§ **Exercise**:
Return the lines of the data below starting at the one holding "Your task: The" and ending at the one holding "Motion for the", word for word, leaving every picture out.

* * *

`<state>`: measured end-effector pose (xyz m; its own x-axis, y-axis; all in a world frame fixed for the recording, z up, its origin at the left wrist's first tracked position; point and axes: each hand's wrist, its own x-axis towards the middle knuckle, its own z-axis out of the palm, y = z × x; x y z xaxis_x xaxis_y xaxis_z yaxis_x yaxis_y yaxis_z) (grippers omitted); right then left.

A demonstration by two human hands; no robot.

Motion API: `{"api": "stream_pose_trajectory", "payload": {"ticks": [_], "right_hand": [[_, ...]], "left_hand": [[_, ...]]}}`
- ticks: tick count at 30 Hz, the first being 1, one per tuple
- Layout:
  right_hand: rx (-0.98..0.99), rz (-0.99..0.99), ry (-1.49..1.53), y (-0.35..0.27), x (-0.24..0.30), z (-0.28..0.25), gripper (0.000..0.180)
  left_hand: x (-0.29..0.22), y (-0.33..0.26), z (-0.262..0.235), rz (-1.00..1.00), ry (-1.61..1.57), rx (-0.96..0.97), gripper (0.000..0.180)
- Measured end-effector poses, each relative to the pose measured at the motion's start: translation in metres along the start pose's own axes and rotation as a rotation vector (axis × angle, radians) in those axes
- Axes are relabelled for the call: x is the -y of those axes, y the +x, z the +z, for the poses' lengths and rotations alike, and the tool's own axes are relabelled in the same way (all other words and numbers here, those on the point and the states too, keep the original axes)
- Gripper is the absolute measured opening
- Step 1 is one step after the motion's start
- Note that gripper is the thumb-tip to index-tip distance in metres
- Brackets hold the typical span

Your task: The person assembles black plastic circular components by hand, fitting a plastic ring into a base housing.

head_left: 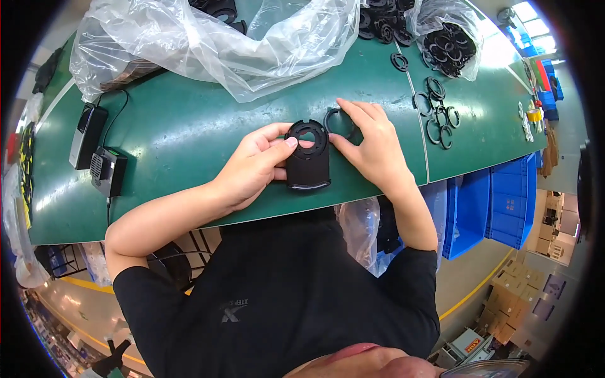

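Observation:
My left hand grips a black plastic housing, flat, with a round opening at its far end and a straight lower part. The thumb lies on its face, and a fingertip shows through the opening. Just right of it, my right hand pinches a thin black ring between thumb and fingers. The ring stands beside the housing's round end; whether the two touch I cannot tell. Several loose black rings lie on the green table to the right of my right hand.
Across the back of the green table spreads a large clear plastic bag. A bag of black rings stands at the back right, near a heap of black parts. Two black devices with cables sit left. Blue bins adjoin the right front edge.

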<state>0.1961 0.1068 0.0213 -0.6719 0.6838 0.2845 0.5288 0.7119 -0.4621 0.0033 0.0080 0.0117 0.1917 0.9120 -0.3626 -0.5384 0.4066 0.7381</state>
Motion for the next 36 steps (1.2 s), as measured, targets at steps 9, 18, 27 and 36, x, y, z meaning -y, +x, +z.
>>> {"api": "stream_pose_trajectory", "payload": {"ticks": [9, 18, 27, 36], "right_hand": [[0.000, 0.060, 0.092, 0.001, 0.003, -0.005, 0.049], [-0.184, 0.002, 0.468, -0.005, 0.032, -0.004, 0.051], [-0.112, -0.039, 0.189, -0.007, 0.048, 0.007, 0.051], [-0.117, -0.135, 0.120, -0.009, 0.048, 0.011, 0.050]], "left_hand": [[0.001, -0.001, -0.001, -0.016, 0.026, 0.037, 0.032], [0.000, 0.002, -0.004, -0.027, -0.099, 0.072, 0.036], [0.004, 0.003, -0.008, -0.009, -0.117, 0.150, 0.036], [0.005, 0.003, -0.007, 0.018, -0.037, 0.137, 0.037]]}}
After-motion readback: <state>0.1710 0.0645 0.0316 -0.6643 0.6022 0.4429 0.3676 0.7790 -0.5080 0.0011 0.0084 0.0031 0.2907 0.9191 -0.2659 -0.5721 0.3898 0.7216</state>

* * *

§ **Output of the exercise**:
Your task: The person assembles black plastic circular components by hand, fitting a plastic ring into a base housing.

head_left: 

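Observation:
My left hand grips a black plastic housing, flat, with a round opening at its far end and a straight lower part. The thumb lies on its face, and a fingertip shows through the opening. Just right of it, my right hand pinches a thin black ring between thumb and fingers. The ring stands beside the housing's round end; whether the two touch I cannot tell. Several loose black rings lie on the green table to the right of my right hand.
Across the back of the green table spreads a large clear plastic bag. A bag of black rings stands at the back right, near a heap of black parts. Two black devices with cables sit left. Blue bins adjoin the right front edge.
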
<state>0.1961 0.1068 0.0213 -0.6719 0.6838 0.2845 0.5288 0.7119 -0.4621 0.0033 0.0080 0.0117 0.1917 0.9120 -0.3626 -0.5384 0.4066 0.7381</state>
Motion for the next 36 steps (1.2 s), as measured, targets at steps 9, 18, 27 and 36, x, y, z meaning -y, +x, +z.

This exercise requires nothing further.